» **Activity**
Return the listing exactly as it appears, but strip out the images.
========
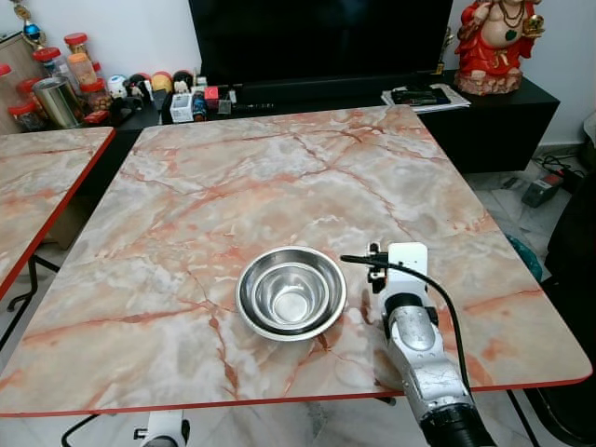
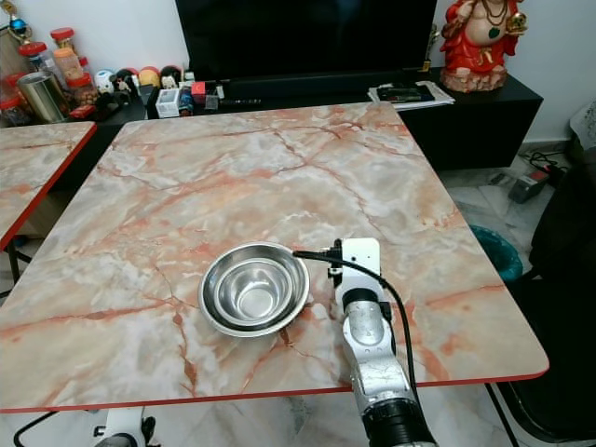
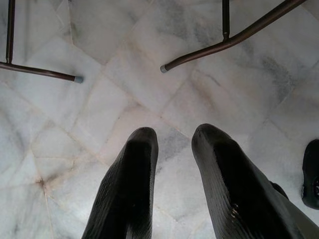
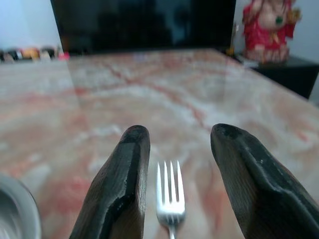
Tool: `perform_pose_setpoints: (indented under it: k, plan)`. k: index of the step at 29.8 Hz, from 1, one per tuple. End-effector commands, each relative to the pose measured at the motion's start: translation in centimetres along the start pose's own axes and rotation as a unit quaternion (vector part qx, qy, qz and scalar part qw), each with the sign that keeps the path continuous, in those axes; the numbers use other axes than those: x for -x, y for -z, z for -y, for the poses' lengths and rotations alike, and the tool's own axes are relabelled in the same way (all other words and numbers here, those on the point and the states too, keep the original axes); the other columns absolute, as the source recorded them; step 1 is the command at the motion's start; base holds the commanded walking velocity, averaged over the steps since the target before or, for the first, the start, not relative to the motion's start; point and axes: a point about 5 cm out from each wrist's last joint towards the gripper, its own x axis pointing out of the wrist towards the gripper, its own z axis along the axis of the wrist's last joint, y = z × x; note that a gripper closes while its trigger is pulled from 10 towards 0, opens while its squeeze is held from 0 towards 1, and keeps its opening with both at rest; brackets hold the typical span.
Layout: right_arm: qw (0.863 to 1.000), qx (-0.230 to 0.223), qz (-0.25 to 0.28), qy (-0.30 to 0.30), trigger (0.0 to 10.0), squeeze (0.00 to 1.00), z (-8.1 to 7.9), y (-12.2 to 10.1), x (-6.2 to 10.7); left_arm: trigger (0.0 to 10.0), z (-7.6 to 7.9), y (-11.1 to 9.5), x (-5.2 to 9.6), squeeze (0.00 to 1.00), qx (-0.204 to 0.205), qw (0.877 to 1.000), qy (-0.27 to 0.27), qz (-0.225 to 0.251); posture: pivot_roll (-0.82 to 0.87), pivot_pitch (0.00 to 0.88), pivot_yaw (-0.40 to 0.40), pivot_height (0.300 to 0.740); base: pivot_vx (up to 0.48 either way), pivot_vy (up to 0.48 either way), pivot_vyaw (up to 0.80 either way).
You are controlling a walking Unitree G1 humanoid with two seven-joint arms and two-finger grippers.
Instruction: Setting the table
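Here, a shiny steel bowl [image 1: 291, 292] sits on a table [image 1: 233, 186] with a pink and white marble top and a thin red edge. The bowl is near the front edge of the table, a little right of the middle. It stands the right way up, and no food is in it.

The right arm reaches over the front of the table, just to the right of the bowl. In the right wrist view, the right gripper [image 4: 180, 144] is low over the table top. Its two black fingers [image 4: 123, 174] are spread apart. A silver fork [image 4: 170, 196] lies flat on the table in the gap between them, with its prongs pointing away toward the far side. The fingers do not touch the fork. The rim of the bowl shows at the edge of that view, close by.

The left gripper [image 3: 174, 142] hangs down low, over a pale tiled floor [image 3: 99, 99]. Its fingers are a little apart and hold nothing. Thin dark table legs [image 3: 234, 35] cross the floor beyond it.

Behind the table is a big black TV [image 1: 321, 37] on a low dark cabinet [image 1: 494, 116]. A red statue [image 1: 494, 42] stands on the right of the cabinet. Jars and small toys [image 1: 84, 84] sit on the left. A second marble table [image 1: 37, 186] stands to the left.
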Motion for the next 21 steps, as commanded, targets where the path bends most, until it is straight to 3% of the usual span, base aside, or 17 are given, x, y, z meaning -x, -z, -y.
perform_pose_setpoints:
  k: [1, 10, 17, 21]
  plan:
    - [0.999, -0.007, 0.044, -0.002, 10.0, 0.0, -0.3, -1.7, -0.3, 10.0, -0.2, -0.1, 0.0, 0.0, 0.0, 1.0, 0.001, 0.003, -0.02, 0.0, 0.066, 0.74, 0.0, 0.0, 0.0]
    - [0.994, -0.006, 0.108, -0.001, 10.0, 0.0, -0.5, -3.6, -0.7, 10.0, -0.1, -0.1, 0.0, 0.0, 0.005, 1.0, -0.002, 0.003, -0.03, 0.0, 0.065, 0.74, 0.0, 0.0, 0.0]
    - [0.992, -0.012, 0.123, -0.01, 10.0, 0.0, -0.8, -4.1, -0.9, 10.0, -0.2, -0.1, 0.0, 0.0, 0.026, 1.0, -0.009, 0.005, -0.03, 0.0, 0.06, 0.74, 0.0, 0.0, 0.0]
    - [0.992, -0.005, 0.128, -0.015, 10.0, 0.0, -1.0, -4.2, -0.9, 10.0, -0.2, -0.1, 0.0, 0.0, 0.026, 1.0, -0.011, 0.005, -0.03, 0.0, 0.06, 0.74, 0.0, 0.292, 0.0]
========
» **Response to the exercise**
Tool: `perform_pose_setpoints: (indented under it: k, plan)`. k: index of the step at 29.8 Hz, from 1, one per tuple. End-effector commands, each relative to the pose measured at the motion's start: translation in centimetres along the start pose's own axes and rotation as a unit quaternion (vector part qx, qy, qz and scalar part qw), each with the sign that keeps the path continuous, in those axes; the numbers use other axes than those: x for -x, y for -z, z for -y, for the poses' lengths and rotations alike, and the tool's own axes are relabelled in the same way (all other words and numbers here, those on the point and the states too, keep the original axes); the other columns absolute, as the source recorded them; step 1 is the command at the motion's start; base holds the commanded walking velocity, averaged over the steps since the target before or, for the first, the start, not relative to the motion's start; point and axes: a point about 5 cm out from each wrist's last joint towards the gripper, its own x axis pointing out of the wrist towards the gripper, its own z axis along the axis of the wrist's last joint, y = z × x; note that a gripper closes while its trigger is pulled from 10 towards 0, opens while its squeeze is held from 0 towards 1, and keeps its opening with both at rest; brackets hold the typical span.
Layout: right_arm: qw (0.863 to 1.000), qx (-0.230 to 0.223), qz (-0.25 to 0.28), qy (-0.30 to 0.30), trigger (0.0 to 10.0), squeeze (0.00 to 1.00), z (-8.1 to 7.9), y (-12.2 to 10.1), x (-6.2 to 10.7); left_arm: trigger (0.0 to 10.0), z (-7.6 to 7.9), y (-11.1 to 9.5), x (-5.2 to 9.6), squeeze (0.00 to 1.00), qx (-0.204 to 0.205), qw (0.877 to 1.000), qy (-0.27 to 0.27), qz (-0.225 to 0.251); posture: pivot_roll (-0.82 to 0.87), pivot_pitch (0.00 to 0.88), pivot_yaw (-0.40 to 0.40), pivot_height (0.300 to 0.740); base: pivot_vx (up to 0.48 either way), pivot_vy (up to 0.48 either way), pivot_vyaw (up to 0.80 either way).
You are controlling a walking Unitree G1 humanoid with two seven-joint arms and two-finger grippers.
Instruction: Setting the table
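Here, a shiny steel bowl [image 1: 291, 292] sits on a table [image 1: 233, 186] with a pink and white marble top and a thin red edge. The bowl is near the front edge of the table, a little right of the middle. It stands the right way up, and no food is in it.

The right arm reaches over the front of the table, just to the right of the bowl. In the right wrist view, the right gripper [image 4: 180, 144] is low over the table top. Its two black fingers [image 4: 123, 174] are spread apart. A silver fork [image 4: 170, 196] lies flat on the table in the gap between them, with its prongs pointing away toward the far side. The fingers do not touch the fork. The rim of the bowl shows at the edge of that view, close by.

The left gripper [image 3: 174, 142] hangs down low, over a pale tiled floor [image 3: 99, 99]. Its fingers are a little apart and hold nothing. Thin dark table legs [image 3: 234, 35] cross the floor beyond it.

Behind the table is a big black TV [image 1: 321, 37] on a low dark cabinet [image 1: 494, 116]. A red statue [image 1: 494, 42] stands on the right of the cabinet. Jars and small toys [image 1: 84, 84] sit on the left. A second marble table [image 1: 37, 186] stands to the left.
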Motion for the next 21 steps, as commanded, targets where the path bends most, until it is straight to 3% of the usual span, base aside, or 17 are given, x, y, z meaning -x, -z, -y.
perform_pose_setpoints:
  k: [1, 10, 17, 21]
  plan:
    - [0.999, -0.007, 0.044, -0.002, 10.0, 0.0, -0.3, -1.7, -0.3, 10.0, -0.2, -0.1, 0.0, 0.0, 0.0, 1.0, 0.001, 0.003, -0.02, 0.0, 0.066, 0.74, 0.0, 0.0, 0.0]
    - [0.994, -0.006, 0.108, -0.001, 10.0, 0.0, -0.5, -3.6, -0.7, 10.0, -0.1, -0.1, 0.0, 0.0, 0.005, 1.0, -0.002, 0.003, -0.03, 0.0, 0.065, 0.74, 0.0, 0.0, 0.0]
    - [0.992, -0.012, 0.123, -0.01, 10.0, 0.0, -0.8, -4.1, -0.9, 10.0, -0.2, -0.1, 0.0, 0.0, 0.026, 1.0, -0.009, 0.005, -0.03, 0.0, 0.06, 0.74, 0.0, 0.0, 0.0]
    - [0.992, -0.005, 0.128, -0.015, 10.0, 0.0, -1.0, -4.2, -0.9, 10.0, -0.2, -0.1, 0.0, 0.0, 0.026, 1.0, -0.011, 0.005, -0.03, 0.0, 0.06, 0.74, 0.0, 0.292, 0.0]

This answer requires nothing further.